In March 2015, the federal Standing Committee on Health presented a report to the House of Commons on the highly contentious issue of how to regulate electronic nicotine delivery systems (ENDS), also called electronic cigarettes or e-cigarettes. After considering regulatory models that have been adopted elsewhere, which treat ENDS as therapeutic, tobacco or consumer products, the report concludes that ENDS require a “new legislative framework (under the Tobacco Act, new legislation, or other relevant statutes).”1 Almost all expert witnesses who presented to the committee agreed that ENDS are unique products distinct from tobacco products, but inappropriate for classification as a prescription drug. The report puts forward 14 recommendations, which represent a starting point for much needed dialogue about how best to fill the current federal regulatory gap with a clear strategy. Its recommendations include the need to disclose ingredients and to establish maximum nicotine levels, age restrictions for sale (18 yr), public consumption restrictions and flavouring prohibitions.

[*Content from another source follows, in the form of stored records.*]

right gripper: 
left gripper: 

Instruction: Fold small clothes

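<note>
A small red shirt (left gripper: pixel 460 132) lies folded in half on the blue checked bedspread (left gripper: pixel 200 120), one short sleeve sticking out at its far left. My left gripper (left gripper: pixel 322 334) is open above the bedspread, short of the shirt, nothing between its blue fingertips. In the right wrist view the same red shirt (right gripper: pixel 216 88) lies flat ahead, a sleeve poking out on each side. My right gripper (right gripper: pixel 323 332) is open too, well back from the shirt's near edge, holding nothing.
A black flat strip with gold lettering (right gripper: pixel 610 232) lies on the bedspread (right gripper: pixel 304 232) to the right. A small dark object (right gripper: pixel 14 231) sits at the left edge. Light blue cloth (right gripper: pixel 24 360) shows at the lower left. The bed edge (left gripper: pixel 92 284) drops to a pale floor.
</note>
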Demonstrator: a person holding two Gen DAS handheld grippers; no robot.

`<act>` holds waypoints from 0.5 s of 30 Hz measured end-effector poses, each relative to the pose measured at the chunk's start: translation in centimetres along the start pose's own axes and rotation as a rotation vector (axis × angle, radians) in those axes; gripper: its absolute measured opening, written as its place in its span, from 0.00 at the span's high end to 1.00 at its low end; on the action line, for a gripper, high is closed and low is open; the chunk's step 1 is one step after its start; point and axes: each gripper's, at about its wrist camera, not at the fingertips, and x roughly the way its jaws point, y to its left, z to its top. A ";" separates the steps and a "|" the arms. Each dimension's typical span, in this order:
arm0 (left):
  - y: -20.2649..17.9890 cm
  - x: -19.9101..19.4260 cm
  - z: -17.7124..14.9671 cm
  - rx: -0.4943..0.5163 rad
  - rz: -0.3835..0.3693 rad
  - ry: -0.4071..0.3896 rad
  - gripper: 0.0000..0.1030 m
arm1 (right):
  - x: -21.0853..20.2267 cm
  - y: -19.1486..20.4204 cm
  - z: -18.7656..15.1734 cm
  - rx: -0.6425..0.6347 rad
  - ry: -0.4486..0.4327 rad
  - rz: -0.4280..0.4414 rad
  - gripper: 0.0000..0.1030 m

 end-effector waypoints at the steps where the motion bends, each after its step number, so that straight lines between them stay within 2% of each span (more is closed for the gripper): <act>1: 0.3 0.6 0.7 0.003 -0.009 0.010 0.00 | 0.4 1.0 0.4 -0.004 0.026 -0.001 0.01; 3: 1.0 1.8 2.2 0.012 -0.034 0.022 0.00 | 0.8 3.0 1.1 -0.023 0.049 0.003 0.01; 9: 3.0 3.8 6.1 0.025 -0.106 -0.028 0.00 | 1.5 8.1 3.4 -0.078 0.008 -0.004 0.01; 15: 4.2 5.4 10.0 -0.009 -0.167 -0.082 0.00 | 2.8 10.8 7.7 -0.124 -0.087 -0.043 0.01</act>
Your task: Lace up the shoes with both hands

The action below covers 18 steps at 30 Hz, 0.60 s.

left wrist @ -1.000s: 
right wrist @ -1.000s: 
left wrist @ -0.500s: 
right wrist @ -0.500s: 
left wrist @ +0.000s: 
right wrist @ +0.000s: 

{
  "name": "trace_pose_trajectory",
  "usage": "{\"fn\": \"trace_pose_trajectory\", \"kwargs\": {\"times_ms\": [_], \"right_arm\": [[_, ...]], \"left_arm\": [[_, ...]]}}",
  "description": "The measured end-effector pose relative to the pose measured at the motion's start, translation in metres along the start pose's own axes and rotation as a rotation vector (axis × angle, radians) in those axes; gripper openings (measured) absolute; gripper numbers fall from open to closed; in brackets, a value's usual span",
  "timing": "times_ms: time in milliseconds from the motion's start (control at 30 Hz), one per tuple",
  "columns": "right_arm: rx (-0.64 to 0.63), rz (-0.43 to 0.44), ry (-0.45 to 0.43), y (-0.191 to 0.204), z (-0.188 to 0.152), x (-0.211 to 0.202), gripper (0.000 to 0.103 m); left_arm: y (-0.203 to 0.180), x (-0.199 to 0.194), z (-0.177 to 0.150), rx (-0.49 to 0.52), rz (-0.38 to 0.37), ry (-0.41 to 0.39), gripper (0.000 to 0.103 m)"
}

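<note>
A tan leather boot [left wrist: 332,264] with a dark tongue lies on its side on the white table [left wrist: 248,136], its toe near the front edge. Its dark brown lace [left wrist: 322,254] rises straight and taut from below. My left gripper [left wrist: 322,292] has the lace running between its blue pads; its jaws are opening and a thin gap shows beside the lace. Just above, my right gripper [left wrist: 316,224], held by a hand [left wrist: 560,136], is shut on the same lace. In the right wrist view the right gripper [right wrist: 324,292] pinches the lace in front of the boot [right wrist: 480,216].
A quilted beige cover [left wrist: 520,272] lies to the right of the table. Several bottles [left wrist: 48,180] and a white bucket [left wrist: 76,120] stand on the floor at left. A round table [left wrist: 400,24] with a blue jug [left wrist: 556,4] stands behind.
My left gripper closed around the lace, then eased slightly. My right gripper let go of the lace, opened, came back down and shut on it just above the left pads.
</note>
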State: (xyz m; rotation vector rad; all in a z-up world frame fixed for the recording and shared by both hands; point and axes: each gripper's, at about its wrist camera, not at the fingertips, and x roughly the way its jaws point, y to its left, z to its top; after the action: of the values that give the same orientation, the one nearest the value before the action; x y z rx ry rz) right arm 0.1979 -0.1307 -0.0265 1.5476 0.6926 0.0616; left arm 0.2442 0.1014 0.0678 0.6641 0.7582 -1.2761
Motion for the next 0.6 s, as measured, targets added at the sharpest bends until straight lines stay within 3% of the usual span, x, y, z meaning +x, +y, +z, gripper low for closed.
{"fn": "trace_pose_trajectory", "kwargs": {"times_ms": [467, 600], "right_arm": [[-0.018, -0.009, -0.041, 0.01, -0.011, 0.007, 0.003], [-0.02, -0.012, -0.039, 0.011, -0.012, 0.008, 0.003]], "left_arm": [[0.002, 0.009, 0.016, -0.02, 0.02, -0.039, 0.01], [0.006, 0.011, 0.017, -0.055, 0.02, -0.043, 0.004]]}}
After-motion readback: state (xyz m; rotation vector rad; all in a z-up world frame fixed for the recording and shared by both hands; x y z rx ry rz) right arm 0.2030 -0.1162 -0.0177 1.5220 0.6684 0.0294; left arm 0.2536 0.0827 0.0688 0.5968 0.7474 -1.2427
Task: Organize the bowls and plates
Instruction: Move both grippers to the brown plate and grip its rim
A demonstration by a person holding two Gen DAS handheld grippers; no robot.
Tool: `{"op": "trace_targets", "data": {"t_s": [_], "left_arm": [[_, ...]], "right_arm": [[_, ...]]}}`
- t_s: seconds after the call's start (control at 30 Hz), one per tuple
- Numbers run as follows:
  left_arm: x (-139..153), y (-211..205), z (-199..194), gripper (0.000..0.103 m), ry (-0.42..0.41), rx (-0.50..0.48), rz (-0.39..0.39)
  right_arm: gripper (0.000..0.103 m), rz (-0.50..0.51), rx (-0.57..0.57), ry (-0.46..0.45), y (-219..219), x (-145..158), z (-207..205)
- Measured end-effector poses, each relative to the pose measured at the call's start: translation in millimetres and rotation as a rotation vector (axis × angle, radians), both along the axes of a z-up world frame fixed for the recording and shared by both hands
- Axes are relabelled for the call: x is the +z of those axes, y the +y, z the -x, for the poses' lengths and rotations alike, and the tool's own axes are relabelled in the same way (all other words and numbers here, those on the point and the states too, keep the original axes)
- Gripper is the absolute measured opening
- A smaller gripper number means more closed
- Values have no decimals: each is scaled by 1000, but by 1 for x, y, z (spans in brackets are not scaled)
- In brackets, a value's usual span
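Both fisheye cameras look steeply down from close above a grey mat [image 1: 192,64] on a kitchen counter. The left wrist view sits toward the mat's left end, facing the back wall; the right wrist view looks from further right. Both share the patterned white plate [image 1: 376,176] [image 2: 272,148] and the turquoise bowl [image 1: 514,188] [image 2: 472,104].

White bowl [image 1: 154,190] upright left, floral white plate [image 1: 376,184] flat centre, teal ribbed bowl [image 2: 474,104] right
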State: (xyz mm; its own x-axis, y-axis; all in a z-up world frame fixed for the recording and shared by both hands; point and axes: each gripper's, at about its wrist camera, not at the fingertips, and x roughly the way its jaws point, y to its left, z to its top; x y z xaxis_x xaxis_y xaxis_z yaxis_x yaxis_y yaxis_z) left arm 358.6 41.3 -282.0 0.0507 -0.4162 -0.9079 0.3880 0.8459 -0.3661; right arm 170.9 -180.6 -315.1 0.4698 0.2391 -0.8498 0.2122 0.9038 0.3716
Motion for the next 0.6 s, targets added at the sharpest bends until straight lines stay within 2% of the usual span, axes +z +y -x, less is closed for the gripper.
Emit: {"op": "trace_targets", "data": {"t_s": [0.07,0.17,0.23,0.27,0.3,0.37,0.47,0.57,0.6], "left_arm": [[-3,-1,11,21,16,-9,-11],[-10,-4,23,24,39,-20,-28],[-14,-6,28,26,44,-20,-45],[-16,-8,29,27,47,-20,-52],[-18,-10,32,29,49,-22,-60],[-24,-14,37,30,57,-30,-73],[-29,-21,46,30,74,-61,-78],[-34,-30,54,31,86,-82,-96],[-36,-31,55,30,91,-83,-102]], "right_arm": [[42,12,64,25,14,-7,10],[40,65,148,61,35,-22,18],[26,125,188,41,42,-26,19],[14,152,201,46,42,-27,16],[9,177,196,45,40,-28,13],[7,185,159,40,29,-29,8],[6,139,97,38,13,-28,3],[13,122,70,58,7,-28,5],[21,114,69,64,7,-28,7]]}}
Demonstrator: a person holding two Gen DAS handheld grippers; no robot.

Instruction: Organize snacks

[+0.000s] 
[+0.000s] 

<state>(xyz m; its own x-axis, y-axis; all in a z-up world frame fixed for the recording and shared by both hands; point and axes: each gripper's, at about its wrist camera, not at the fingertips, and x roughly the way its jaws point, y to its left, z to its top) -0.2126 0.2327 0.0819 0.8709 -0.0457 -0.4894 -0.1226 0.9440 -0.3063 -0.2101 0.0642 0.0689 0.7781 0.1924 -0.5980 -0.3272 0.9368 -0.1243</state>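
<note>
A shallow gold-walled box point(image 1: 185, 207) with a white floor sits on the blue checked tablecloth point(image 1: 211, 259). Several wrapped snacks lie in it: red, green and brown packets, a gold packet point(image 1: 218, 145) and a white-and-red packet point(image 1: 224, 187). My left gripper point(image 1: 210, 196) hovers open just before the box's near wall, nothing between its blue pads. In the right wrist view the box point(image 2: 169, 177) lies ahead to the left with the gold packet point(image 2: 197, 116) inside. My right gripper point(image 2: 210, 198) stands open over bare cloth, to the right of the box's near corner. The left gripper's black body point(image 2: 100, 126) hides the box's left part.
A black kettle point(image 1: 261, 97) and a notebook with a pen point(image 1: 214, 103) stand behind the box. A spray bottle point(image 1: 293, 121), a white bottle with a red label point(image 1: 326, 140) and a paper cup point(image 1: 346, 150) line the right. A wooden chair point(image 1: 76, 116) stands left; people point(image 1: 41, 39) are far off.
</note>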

Canada currently bans the sale of e-cigarettes that contain nicotine, but enforcement has been patchy. There is uncertainty about health implications and what e-cigarettes might mean for the decades-long tobacco control movement. As ever with novel devices that are both popular and profitable, differences in what to do and when to do it revolve around questions of evidence. The federal government is being pressed to establish a comprehensive and evidence-based response to the rapid rise in ENDS use.2 Unfortunately, much of this evidence is emerging only now.
We briefly review the evidence as it pertains to four key questions at the heart of the ENDS debate before adding three reflections on a possible regulatory approach.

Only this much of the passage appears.